Nov 11, 2017 | 1 comment

Fall Garden

It’s Saturday and, for the first time in recent memory, we are home with absolutely no plans and no have-to’s for the entire weekend.  Of course, as might be expected, I’ve already spent an hour catching up with correspondence and trying to book a coffee date for tomorrow and a teeny-tiny meeting with a neighbor for today.  Nature abhors a vacuum and all that.

But, it is really lovely to have a full forty-eight hours to do whatever occurs to us – no appointments to go to, no events to attend, no pressing obligations.  Nyel actually has gone back to bed for a little more shut-eye and I am trying to sort through and prioritize those ever-present projects that have been on the back burner for months.  Some are want-to’s and some were once have-to’s but the passage of time seems to have washed out any urgency I once felt about whatever-they-were.

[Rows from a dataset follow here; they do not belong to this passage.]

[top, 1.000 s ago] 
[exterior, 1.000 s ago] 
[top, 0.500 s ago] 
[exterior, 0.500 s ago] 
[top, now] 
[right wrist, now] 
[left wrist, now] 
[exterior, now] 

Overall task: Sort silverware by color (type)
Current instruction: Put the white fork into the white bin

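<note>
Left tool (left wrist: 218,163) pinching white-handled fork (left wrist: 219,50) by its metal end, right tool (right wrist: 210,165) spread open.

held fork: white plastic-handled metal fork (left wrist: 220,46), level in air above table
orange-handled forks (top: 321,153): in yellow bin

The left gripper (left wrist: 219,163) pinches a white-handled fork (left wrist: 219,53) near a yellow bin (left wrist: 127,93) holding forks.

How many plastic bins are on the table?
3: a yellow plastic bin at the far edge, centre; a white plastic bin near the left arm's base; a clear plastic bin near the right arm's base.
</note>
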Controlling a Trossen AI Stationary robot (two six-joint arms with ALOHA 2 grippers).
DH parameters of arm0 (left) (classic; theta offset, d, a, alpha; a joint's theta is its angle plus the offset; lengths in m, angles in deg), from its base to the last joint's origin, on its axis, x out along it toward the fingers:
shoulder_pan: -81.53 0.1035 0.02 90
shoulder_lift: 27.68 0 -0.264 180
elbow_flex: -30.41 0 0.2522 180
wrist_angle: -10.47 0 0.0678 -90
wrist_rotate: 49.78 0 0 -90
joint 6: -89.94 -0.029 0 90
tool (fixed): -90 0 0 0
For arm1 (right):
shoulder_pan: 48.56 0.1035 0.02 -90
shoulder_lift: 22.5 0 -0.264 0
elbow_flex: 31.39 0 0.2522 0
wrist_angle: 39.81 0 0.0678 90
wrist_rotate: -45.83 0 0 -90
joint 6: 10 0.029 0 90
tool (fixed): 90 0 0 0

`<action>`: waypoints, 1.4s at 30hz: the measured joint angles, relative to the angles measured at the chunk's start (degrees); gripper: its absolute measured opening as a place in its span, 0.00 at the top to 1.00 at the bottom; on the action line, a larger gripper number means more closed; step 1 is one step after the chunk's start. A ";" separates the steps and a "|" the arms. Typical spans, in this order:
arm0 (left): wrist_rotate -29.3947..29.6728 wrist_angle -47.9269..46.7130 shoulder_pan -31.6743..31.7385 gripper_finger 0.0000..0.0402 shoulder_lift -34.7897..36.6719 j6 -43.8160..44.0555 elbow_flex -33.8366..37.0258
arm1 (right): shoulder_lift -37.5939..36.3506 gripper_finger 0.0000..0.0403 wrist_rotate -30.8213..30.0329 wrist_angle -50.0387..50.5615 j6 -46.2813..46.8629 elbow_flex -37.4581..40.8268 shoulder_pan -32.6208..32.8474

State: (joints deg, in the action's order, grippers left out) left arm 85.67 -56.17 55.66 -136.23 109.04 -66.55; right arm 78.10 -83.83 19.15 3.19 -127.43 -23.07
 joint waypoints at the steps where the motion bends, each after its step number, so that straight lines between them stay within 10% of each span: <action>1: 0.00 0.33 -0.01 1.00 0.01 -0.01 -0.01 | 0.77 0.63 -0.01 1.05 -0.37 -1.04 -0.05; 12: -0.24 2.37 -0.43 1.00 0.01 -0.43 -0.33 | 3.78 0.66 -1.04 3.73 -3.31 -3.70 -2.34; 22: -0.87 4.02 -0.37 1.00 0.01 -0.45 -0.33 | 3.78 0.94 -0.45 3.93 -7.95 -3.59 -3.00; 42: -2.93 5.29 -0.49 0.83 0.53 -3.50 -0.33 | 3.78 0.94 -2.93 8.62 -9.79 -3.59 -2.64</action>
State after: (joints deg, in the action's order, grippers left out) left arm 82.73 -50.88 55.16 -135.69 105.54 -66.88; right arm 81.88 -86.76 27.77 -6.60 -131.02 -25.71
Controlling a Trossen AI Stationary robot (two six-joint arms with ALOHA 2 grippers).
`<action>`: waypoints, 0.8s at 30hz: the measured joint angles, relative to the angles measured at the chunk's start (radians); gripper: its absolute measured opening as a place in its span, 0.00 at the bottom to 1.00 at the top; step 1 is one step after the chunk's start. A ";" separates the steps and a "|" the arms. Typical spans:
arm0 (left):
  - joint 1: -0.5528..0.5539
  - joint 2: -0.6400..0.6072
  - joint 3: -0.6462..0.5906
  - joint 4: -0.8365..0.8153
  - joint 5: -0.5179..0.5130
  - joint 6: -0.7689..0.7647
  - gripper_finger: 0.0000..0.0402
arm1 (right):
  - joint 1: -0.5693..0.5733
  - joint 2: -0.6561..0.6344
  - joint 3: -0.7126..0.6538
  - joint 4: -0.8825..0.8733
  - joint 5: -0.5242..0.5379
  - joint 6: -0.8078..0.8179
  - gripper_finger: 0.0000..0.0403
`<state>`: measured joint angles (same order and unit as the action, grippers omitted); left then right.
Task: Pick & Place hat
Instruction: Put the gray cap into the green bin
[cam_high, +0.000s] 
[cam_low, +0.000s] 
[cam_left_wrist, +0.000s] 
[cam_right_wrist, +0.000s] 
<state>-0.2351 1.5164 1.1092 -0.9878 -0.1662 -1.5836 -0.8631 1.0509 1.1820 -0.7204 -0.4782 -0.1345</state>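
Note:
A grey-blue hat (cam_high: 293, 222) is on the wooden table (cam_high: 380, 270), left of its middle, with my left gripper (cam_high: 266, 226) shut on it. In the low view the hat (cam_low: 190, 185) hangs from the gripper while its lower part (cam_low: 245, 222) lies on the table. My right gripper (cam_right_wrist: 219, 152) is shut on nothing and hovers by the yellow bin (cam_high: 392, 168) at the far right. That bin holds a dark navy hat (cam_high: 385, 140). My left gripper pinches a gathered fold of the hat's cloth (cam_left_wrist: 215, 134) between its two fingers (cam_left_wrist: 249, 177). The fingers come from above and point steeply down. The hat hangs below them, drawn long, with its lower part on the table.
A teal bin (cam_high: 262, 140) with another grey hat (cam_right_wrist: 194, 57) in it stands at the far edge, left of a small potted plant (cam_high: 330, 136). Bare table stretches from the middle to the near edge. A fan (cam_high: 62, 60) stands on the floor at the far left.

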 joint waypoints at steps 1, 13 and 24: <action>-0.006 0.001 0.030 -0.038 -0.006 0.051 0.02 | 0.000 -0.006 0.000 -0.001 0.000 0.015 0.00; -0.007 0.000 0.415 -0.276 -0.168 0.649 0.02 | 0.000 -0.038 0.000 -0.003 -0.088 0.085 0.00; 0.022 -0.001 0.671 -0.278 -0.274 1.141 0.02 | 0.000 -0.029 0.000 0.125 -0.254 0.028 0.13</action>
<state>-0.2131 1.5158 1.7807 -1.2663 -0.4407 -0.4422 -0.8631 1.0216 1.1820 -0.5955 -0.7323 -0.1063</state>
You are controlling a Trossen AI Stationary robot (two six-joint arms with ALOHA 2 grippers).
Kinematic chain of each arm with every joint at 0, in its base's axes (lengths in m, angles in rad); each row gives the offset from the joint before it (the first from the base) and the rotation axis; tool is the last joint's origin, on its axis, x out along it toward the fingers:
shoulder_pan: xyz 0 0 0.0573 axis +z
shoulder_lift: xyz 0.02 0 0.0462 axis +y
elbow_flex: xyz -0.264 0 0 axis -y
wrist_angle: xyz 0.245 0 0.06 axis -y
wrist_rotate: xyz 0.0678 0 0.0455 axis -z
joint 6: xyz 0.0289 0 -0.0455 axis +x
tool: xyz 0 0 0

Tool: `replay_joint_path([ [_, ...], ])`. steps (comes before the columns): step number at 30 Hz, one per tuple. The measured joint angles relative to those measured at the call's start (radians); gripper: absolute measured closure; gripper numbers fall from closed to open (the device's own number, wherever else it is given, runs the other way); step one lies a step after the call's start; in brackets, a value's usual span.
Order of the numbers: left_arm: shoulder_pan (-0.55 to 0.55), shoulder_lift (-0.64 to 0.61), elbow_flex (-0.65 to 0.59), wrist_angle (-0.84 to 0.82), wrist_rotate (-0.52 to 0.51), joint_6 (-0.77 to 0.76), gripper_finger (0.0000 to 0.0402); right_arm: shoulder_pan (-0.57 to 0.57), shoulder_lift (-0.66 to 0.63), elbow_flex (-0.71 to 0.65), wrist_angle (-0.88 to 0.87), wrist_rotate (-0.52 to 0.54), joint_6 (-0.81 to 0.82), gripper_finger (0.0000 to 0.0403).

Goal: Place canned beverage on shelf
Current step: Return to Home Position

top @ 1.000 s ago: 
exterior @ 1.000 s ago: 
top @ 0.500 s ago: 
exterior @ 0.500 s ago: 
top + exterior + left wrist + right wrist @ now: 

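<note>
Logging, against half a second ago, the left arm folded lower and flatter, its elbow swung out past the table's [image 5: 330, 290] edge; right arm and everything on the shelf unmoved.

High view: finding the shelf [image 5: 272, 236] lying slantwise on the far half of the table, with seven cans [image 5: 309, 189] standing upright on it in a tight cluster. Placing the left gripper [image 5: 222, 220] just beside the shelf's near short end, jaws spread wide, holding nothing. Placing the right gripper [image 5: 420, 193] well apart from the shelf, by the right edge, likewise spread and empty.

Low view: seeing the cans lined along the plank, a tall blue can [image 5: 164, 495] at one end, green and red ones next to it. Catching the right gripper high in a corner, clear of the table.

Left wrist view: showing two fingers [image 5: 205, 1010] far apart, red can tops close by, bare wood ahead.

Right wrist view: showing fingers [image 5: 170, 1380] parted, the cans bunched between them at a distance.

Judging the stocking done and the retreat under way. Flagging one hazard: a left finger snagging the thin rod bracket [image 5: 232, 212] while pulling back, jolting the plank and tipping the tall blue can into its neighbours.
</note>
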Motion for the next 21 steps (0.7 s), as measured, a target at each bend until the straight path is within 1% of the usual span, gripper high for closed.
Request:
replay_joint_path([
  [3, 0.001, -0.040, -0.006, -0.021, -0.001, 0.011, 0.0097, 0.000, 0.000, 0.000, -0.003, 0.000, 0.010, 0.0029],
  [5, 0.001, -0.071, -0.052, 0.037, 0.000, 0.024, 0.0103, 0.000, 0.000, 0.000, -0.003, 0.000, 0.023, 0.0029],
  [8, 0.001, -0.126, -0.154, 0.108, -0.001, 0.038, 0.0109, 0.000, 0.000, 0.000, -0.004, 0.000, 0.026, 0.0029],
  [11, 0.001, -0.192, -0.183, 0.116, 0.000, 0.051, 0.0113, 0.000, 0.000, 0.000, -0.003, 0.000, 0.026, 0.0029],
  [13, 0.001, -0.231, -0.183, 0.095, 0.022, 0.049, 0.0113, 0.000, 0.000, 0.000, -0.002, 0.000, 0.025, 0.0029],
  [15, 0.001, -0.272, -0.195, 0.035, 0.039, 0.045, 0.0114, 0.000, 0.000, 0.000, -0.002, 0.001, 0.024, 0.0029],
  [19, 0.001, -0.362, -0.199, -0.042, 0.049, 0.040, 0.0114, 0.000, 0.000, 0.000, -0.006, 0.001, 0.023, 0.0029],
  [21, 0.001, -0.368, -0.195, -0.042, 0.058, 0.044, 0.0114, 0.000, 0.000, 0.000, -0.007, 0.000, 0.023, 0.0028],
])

The garden is calling for clean-up but not so loudly as usual.  Since I heard a KMUN program the other day by a Master Gardener who advised leaving the detritus of fall where it is, I’ve ‘almost’ decided to let nature take its course.  Almost.  I did like her argument about the bees.  Bumblebees, in particular.  Did you know that the queen bumblebee hibernates through the winter?  She burrows under a shallow covering of soil, often under a protective pile of leaves, and there she stays until spring.  (Operative words here:  protective pile of leaves.)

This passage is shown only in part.